Apache Kafka is schema-less, however SQL assumes a schema. We assume all messages in a topic are of the same type (with some exceptions). Kafka also supports several serialization options, see below.
Serialization Options
To work with Kafka, you must specify the keyFormat
and valueFormat
options. Currently, even if you create a table mapping explicitly, we
can't resolve these. These are the supported values for keyFormat
and
valueFormat
:
- any of the supported SQL data
types,
except for
OBJECT
avro
json
java
The key and value format can be different. Any options not recognized by Jet are passed directly to the Kafka producer or consumer. See the examples for individual serialization options below.
Primitive serialization
If the format is one of the primitive type names, then the Java class
representing that type will be stored in the IMap. By primitive type
we mean any supported SQL data
type,
except for OBJECT
.
For example, if the topic key is an Integer
and the topic message is a
String
, use:
CREATE MAPPING my_topic
TYPE Kafka
OPTIONS (
'keyFormat'='int',
'valueFormat'='varchar',
'bootstrap.servers' = '127.0.0.1:9092'
)
Note that you don't have to provide key.serializer
,
key.deserializer
, value.serializer
and value.deserializer
kafka
options, which are otherwise required - in the above case the following
will be automatically added:
'key.serializer' = 'org.apache.kafka.common.serialization.IntegerSerializer',
'key.deserializer' = 'org.apache.kafka.common.serialization.IntegerDeserializer',
'value.serializer' = 'org.apache.kafka.common.serialization.StringSerializer',
'value.deserializer' = 'org.apache.kafka.common.serialization.StringDeserializer'
Avro Serialization
When using Avro, Jet reads the fields from the GenericRecord
returned
by the KafkaAvroDeserializer
. When inserting to a topic, we create an
ad-hoc Avro schema named jet.sql
from the mapping columns. Because of
this, the column list is required. Jet currently can't use your custom
Avro schema to create objects, but it can use it to read objects written
through our ad-hoc schema, as long as the field names and types match.
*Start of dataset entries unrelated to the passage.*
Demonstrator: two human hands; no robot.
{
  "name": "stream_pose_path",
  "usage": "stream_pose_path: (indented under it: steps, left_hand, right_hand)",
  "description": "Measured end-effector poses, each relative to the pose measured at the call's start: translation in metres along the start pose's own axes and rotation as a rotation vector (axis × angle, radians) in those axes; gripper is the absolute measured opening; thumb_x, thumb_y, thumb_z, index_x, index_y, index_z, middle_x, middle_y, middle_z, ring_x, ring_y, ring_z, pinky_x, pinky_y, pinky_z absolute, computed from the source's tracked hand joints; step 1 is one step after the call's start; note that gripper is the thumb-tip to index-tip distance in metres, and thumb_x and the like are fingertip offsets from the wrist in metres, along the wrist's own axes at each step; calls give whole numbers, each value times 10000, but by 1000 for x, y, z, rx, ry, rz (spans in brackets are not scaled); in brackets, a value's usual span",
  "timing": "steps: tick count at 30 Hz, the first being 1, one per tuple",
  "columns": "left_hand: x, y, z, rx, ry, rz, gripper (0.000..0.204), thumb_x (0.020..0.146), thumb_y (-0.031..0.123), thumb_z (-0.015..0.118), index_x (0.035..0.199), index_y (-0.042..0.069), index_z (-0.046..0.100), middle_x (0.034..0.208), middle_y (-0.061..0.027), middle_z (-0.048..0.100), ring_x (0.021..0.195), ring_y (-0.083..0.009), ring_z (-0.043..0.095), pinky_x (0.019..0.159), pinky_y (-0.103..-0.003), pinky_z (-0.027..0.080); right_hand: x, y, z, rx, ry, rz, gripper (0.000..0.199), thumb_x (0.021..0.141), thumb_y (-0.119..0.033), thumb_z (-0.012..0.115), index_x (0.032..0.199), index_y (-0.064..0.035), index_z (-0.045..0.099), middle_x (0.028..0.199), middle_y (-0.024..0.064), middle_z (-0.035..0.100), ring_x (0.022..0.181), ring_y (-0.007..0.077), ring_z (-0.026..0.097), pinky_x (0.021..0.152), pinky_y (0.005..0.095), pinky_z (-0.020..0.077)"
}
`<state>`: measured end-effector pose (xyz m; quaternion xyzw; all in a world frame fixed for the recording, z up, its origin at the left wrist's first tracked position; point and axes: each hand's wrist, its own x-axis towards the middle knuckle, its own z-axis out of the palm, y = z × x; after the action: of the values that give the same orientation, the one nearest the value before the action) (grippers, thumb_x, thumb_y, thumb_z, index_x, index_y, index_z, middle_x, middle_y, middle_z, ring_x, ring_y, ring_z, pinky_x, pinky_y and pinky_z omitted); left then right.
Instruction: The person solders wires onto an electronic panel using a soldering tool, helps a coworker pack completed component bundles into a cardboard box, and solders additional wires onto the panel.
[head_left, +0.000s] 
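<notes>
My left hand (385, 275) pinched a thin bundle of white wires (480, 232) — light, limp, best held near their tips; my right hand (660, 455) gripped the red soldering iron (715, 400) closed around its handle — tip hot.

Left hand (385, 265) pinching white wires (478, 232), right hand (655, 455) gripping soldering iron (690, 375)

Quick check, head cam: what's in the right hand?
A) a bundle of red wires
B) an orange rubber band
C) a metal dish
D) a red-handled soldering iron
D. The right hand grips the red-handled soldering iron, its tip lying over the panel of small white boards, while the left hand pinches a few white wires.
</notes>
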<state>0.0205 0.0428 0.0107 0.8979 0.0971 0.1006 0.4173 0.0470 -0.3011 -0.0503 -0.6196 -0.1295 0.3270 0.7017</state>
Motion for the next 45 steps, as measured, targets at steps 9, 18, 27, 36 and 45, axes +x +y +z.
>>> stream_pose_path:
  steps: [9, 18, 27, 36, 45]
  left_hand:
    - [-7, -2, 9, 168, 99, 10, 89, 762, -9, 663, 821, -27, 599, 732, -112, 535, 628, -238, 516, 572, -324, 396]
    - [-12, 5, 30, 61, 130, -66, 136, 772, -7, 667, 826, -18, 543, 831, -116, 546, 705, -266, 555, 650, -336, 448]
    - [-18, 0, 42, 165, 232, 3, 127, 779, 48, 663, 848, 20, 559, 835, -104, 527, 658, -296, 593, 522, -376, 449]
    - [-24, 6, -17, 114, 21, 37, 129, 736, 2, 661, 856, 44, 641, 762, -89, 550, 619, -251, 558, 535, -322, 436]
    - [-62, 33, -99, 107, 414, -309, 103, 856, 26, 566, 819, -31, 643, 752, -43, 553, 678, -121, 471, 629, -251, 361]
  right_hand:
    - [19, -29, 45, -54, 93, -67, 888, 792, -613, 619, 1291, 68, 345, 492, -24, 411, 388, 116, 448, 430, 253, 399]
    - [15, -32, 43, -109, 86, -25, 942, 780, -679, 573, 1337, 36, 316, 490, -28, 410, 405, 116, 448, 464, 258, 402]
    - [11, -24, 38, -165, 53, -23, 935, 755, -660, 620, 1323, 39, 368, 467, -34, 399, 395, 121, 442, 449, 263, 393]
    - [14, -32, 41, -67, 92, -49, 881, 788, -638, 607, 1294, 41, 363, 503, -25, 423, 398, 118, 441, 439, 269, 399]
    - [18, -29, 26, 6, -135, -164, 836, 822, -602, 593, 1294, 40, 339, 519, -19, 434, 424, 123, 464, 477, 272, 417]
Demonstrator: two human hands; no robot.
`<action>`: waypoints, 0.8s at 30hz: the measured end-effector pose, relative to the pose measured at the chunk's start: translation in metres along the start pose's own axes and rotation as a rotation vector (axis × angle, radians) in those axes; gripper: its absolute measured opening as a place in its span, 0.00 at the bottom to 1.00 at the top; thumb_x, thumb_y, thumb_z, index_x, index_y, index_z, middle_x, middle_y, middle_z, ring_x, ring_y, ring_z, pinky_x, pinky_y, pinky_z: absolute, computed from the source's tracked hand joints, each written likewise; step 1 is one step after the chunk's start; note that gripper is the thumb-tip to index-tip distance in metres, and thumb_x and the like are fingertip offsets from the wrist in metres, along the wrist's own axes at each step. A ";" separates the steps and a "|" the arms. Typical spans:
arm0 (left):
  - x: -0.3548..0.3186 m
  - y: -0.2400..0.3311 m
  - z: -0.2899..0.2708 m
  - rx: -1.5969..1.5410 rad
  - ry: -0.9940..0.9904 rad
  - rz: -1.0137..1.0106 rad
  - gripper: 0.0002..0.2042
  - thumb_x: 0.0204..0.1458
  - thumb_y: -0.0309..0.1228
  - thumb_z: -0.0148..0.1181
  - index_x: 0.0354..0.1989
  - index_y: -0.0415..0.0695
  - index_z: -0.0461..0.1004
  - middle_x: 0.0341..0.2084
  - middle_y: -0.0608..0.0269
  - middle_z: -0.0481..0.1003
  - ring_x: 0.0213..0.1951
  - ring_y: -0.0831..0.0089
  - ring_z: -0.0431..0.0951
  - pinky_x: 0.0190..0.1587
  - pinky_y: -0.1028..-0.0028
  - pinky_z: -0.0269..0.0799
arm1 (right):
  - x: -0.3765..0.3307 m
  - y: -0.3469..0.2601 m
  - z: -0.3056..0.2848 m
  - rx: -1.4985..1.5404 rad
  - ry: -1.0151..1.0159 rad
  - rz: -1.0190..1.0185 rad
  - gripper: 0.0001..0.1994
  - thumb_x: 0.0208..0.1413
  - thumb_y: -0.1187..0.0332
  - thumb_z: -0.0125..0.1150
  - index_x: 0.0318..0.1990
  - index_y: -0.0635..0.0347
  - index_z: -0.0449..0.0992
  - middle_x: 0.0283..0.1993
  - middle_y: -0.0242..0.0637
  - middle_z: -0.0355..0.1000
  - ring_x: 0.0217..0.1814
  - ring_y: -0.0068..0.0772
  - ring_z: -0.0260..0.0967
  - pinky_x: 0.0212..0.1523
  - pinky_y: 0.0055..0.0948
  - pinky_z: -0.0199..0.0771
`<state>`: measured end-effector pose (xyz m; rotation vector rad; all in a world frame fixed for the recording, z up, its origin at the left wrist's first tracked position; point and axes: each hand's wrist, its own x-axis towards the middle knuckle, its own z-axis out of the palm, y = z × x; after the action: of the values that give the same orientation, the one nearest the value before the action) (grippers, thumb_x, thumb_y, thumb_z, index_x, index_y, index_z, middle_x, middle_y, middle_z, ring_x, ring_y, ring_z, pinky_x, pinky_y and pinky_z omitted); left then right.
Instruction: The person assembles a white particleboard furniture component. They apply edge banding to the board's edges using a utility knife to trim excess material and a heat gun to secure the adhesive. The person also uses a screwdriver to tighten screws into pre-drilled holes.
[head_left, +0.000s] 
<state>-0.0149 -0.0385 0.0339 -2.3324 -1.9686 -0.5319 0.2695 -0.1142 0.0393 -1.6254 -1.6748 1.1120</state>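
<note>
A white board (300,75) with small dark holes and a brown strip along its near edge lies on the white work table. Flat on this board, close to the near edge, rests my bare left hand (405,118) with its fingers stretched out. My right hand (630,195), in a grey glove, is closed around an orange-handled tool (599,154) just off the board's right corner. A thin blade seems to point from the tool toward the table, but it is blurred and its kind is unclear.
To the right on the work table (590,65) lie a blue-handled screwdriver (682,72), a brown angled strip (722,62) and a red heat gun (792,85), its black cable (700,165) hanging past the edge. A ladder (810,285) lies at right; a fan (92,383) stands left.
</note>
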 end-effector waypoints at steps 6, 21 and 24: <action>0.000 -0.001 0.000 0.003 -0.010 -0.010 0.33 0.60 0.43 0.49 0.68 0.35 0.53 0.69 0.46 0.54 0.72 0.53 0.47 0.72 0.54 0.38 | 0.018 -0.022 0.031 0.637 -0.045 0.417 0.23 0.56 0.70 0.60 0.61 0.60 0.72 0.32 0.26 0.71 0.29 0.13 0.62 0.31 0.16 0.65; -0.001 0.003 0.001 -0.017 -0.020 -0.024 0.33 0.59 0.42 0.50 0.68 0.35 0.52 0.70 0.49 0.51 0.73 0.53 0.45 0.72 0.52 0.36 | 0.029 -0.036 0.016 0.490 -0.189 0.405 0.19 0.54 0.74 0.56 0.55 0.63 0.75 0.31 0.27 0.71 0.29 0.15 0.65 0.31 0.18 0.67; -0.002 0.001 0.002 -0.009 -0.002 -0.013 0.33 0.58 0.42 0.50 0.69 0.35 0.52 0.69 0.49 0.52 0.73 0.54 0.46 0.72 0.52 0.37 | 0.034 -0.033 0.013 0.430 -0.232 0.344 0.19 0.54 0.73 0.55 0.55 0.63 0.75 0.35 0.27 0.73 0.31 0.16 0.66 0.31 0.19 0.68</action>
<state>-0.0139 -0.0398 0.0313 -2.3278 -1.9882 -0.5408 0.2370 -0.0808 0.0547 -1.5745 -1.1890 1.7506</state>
Mapping Between SQL and Avro Types
SQL Type | Avro Type |
---|---|
TINYINT SMALLINT INT | INT |
BIGINT | LONG |
REAL | FLOAT |
DOUBLE | DOUBLE |
BOOLEAN | BOOLEAN |
VARCHAR and all other types | STRING |
All Avro types are a union of the NULL
type and the actual type.
CREATE MAPPING my_topic (
__key VARCHAR,
ticker VARCHAR,
amount BIGINT,
price DECIMAL
)
TYPE Kafka
OPTIONS (
'keyFormat' = 'varchar',
'valueFormat' = 'avro',
'bootstrap.servers' = '127.0.0.1:9092',
'schema.registry.url' = 'http://127.0.0.1:8081/'
/* more Kafka options ... */
)
In this example, the key is a plain Long
number, the value is
avro-serialized. keyFormat
and valueFormat
options are handled by
Jet, the rest is passed directly to Kafka producer or consumer.
We omitted the kafka serialization options, in this case
io.confluent.kafka.serializers.KafkaAvroSerializer
and
io.confluent.kafka.serializers.KafkaAvroDeserializer
are automatically
added.
JSON Serialization
The value will be stored as a JSON object. Jet can't automatically determine the column list for this format, you must explicitly specify it:
CREATE MAPPING my_topic(
__key BIGINT,
ticker VARCHAR,
amount INT)
TYPE Kafka
OPTIONS (
'keyFormat' = 'bigint',
'valueFormat' = 'json',
'bootstrap.servers' = '127.0.0.1:9092')
There are no additional options for this format.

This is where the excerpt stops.